### WHAT IS BEING ASKED
Of the records that follow, copy only the lines from the line containing "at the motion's" to the line containing "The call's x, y", both included, exactly as written.

──────── STUDY MATERIAL

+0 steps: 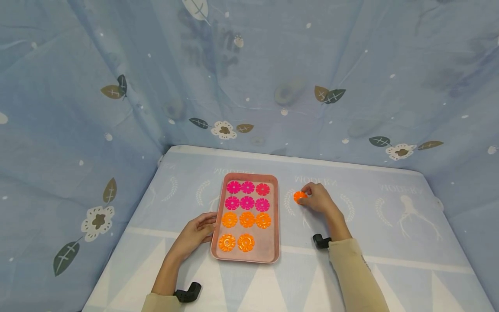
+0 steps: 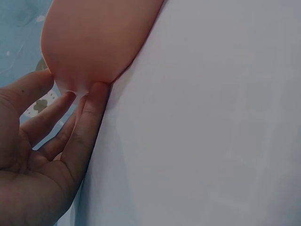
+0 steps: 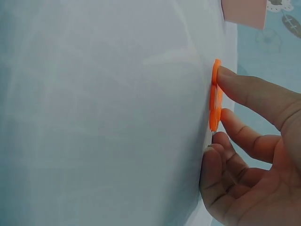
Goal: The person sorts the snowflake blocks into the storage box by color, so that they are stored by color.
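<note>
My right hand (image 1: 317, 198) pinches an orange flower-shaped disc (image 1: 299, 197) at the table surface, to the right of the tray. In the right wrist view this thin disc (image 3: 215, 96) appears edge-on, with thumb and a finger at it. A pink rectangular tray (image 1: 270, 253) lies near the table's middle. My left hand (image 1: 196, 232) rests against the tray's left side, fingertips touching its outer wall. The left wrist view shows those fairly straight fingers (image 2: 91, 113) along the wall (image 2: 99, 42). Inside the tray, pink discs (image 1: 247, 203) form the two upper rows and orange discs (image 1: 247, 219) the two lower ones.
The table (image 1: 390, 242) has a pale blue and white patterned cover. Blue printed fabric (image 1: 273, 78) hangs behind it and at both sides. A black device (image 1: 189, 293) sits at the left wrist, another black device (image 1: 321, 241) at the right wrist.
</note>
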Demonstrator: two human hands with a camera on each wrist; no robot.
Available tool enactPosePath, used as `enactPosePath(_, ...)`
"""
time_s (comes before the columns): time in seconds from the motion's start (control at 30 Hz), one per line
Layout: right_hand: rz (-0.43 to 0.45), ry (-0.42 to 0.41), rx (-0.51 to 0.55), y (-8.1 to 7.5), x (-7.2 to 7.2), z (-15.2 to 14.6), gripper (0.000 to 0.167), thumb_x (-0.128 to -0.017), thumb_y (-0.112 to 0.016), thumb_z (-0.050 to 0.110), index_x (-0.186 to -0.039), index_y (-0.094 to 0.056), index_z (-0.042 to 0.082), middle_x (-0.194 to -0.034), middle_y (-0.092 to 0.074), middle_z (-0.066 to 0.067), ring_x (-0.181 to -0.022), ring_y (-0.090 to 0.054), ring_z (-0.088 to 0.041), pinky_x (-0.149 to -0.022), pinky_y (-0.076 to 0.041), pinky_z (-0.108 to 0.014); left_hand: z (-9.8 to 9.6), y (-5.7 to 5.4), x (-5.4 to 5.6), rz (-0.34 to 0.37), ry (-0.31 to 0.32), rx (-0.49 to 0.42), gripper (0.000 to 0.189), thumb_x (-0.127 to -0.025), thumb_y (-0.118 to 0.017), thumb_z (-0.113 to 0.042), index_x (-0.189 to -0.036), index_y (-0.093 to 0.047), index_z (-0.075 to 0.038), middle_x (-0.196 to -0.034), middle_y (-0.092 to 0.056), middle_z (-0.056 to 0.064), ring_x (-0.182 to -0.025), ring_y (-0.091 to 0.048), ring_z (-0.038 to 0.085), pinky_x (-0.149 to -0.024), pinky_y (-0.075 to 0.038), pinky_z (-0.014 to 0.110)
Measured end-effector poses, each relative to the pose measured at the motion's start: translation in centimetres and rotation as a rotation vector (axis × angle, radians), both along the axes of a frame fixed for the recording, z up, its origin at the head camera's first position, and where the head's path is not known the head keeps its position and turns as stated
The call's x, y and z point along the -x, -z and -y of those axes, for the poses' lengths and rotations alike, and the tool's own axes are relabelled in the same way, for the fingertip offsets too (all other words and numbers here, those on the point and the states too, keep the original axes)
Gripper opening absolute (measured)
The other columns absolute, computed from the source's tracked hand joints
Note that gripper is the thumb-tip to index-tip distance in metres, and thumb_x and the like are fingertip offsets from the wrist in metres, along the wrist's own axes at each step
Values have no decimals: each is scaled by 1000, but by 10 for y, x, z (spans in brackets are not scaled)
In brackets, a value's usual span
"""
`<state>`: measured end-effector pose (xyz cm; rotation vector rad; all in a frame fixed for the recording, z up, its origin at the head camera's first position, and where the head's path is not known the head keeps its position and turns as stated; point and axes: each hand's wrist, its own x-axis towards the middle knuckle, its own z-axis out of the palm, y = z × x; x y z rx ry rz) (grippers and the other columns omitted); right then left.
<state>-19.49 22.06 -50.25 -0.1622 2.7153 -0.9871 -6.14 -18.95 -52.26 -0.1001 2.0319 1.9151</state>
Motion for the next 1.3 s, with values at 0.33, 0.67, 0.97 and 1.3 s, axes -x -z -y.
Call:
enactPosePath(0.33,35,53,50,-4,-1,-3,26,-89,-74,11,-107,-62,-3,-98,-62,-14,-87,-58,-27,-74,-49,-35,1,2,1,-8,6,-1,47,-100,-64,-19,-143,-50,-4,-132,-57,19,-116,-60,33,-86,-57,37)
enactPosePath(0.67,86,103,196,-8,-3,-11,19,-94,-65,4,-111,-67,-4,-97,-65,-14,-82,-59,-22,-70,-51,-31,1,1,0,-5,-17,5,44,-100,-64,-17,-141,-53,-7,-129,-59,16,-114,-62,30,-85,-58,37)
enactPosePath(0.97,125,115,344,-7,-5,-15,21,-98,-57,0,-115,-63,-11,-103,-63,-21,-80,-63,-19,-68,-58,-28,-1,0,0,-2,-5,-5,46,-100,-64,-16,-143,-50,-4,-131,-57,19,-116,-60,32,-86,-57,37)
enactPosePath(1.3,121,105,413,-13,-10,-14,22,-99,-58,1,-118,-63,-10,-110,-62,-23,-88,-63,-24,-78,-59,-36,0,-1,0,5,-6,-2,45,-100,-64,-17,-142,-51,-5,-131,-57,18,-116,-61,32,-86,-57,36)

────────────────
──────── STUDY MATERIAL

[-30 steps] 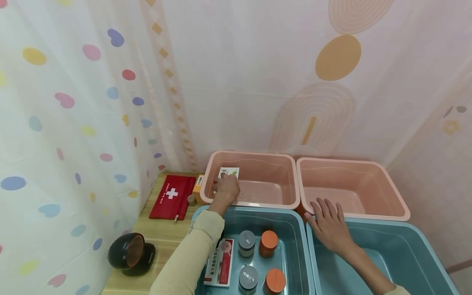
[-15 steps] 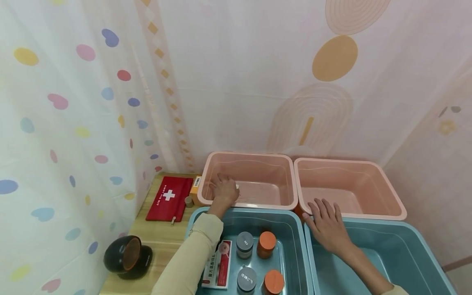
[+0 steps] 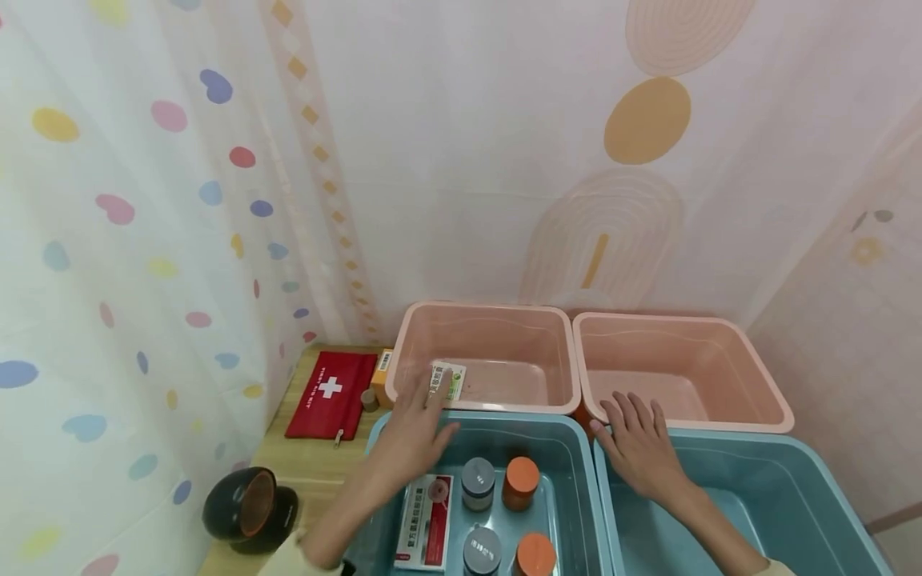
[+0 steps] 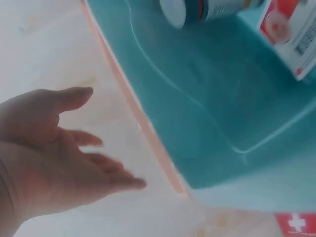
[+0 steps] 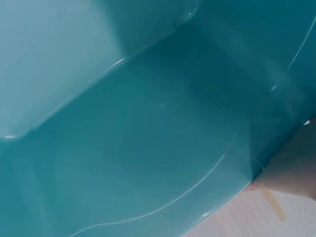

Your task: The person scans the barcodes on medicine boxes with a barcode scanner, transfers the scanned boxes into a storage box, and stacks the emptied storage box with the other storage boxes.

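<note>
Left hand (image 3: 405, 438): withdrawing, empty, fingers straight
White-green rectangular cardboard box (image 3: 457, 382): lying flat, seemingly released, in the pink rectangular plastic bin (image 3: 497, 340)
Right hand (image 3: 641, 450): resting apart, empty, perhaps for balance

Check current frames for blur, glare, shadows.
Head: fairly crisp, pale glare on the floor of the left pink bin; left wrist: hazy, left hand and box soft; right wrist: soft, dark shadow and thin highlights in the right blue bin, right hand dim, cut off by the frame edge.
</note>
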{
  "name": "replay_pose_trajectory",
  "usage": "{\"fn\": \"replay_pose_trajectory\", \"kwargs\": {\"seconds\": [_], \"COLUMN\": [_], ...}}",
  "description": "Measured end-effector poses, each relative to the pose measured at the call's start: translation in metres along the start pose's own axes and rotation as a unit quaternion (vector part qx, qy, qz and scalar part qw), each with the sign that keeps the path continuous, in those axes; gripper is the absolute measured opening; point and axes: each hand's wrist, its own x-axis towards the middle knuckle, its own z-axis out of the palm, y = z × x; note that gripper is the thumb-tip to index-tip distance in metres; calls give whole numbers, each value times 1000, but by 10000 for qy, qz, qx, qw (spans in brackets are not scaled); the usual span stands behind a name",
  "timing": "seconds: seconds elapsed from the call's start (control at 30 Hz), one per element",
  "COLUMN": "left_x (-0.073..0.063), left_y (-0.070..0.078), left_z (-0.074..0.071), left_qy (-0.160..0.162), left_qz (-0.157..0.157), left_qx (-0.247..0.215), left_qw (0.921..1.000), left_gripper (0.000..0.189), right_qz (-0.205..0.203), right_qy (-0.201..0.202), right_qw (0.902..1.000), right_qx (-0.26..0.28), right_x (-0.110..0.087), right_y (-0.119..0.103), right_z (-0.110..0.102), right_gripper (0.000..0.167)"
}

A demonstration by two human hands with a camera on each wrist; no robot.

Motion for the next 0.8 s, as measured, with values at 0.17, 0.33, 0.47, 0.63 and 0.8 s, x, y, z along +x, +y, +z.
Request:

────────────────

### RESULT OF THIS EXERCISE
Measured end-effector poses, each relative to the pose measured at the motion's start: translation in centimetres and rotation as a rotation vector (axis × angle, radians), both along the axes of a frame fixed for the recording, z up, its origin at the head camera's first position, and where the head's path is not known the head keeps its position and turns as stated
The call's x, y and z point along the -x, -z and -y of those axes, for the poses' lengths and rotations alike, and the tool's own axes are relabelled in the same way, for the fingertip offsets too (all other words and numbers here, those on the point and the states too, keep the original axes)

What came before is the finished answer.